Fenton, Steven Michael (2017) Audio Dynamics - Towards a Perceptual Model of Punch. Doctoral thesis, University of Huddersfield.

This thesis discusses research conducted towards the development of an objective model that predicts punch in musical signals. Punch is a term often used by engineers and producers when describing a particular perceptual sensation found in produced music. Music is often characterised by listeners as being punchier yet the term is subjective, in terms of its meaning and the subsequent auditory effect on the listener. An objective model of punch would therefore prove useful for both music classification purposes and as a possible further metric that could be employed in music production and mastering metering tools.

The literature reviewed within this body of work encompasses both subjective and objective
audio evaluation methods in addition to low-level signal extraction and measurement techniques. The review concludes that whilst there has been a great deal of work in the area of semantic description and audio quality measurement, low-level analysis with respect to the perception of punch remains largely unexplored.

The project was completed in a number of phases each designed to investigate the perceptual
effects resulting from manipulation of test stimuli. The rationale behind this testing was to establish the key low-level descriptors relating to the punch attribute with the aim of producing a final objective and perceptually based model. The listening tests in each phase were conducted according to the ITU-R BS 1534-1 recommendation.

In producing an objective model for the prediction of punch, listener perception to the attribute shows a strong correlation to the signal onset times, octave frequency band, signal duration and dynamic range. The punch measure obtained using the model is named PM95, where 95 indicates the upper percentile used in the measurement.

Secondary measures were also obtained as a result of the iterative approach adopted. These are Inter-Band-Ratio (IBR), Transient to Steady-state Ratio (TSR) and Transient to Steady-state Ratio+Residual (TSR+R). These measures are useful in quantifying overall audio quality with respect to its dynamic range across frequency bands in addition to being a more reliable metric for defining the overall compression being applied to a piece of music. In addition, the latter two measures proposed may be useful in highlighting perceptual masking artefacts.

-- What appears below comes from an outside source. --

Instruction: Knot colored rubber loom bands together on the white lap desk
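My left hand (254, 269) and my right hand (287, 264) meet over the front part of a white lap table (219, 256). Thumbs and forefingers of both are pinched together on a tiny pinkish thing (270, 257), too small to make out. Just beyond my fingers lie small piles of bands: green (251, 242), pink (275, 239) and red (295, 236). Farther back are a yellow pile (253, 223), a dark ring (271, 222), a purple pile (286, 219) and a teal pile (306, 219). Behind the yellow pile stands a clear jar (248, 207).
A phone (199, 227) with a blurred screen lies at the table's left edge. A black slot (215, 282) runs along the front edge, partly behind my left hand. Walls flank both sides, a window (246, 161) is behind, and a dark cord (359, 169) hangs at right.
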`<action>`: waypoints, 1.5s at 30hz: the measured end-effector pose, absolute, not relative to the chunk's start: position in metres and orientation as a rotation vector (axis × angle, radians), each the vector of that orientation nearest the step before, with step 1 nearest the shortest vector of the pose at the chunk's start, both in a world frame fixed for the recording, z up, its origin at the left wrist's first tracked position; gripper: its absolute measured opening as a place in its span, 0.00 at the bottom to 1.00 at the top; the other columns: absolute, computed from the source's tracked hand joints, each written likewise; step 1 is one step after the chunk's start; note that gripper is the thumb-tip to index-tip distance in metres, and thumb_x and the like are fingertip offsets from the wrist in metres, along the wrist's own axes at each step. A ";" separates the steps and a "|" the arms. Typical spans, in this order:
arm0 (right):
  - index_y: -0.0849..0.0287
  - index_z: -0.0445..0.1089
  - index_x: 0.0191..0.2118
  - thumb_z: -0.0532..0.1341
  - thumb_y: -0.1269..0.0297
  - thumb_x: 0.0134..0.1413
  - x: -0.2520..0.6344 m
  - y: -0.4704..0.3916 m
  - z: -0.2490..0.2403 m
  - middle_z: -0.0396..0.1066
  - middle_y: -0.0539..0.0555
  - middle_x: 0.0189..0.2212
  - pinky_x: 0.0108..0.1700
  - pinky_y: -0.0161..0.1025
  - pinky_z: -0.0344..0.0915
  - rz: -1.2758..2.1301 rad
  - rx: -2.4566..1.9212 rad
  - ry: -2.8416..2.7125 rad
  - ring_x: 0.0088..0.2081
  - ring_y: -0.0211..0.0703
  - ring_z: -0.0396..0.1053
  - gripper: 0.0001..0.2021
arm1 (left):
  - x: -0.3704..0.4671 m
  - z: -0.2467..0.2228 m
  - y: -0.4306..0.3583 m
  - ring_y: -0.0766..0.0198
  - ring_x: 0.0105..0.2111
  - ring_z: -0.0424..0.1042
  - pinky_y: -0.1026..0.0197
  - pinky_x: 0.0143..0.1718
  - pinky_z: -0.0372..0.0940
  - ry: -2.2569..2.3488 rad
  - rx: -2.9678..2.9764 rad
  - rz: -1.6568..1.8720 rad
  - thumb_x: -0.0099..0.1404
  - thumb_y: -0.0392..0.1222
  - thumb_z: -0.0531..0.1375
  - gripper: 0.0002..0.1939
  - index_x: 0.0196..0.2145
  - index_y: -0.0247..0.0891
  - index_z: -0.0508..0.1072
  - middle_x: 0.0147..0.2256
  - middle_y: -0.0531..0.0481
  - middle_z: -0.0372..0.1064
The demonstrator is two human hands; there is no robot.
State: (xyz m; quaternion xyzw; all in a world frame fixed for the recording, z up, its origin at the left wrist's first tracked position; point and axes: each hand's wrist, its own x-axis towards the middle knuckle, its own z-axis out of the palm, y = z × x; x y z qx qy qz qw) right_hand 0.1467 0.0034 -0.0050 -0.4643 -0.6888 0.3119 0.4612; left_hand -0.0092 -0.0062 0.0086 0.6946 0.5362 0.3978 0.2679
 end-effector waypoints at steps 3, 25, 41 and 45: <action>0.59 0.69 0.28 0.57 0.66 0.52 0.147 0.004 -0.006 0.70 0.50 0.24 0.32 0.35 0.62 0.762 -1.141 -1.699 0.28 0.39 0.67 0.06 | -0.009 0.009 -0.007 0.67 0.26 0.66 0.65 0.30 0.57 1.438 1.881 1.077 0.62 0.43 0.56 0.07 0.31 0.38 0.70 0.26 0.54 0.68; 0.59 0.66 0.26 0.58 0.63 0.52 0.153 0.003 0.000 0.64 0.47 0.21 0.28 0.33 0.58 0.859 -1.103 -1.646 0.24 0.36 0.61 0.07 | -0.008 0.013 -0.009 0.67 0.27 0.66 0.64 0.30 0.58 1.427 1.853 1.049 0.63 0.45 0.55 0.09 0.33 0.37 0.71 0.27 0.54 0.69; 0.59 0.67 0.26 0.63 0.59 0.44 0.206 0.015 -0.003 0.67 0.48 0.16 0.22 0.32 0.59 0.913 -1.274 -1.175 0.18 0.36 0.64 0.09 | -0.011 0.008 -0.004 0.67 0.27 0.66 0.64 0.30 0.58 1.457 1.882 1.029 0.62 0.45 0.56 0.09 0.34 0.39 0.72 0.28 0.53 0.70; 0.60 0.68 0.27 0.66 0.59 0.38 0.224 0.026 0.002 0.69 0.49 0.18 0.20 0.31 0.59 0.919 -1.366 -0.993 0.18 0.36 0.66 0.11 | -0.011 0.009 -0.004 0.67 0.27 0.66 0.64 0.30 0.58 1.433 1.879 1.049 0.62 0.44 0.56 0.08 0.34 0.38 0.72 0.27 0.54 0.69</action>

The completed perceptual punch model was validated using the scores obtained from a large scale and independently conducted forced pairwise comparison test using expert listeners and a wide range of musical stimuli. From the results obtained, the PM95 measure showed a ‘very strong’ positive correlation with listener punch perception. Both r and rho coefficients (0.849 and 0.833) being significant at the 0.01 level (2-tailed). The PM95M measure, which is the PM95 measure divided by the mean value of punch frames also correlated very well with the perceptual punch scale having both r and rho coefficients (0.707 and -0.750) being significant at the 0.05 level (2-tailed).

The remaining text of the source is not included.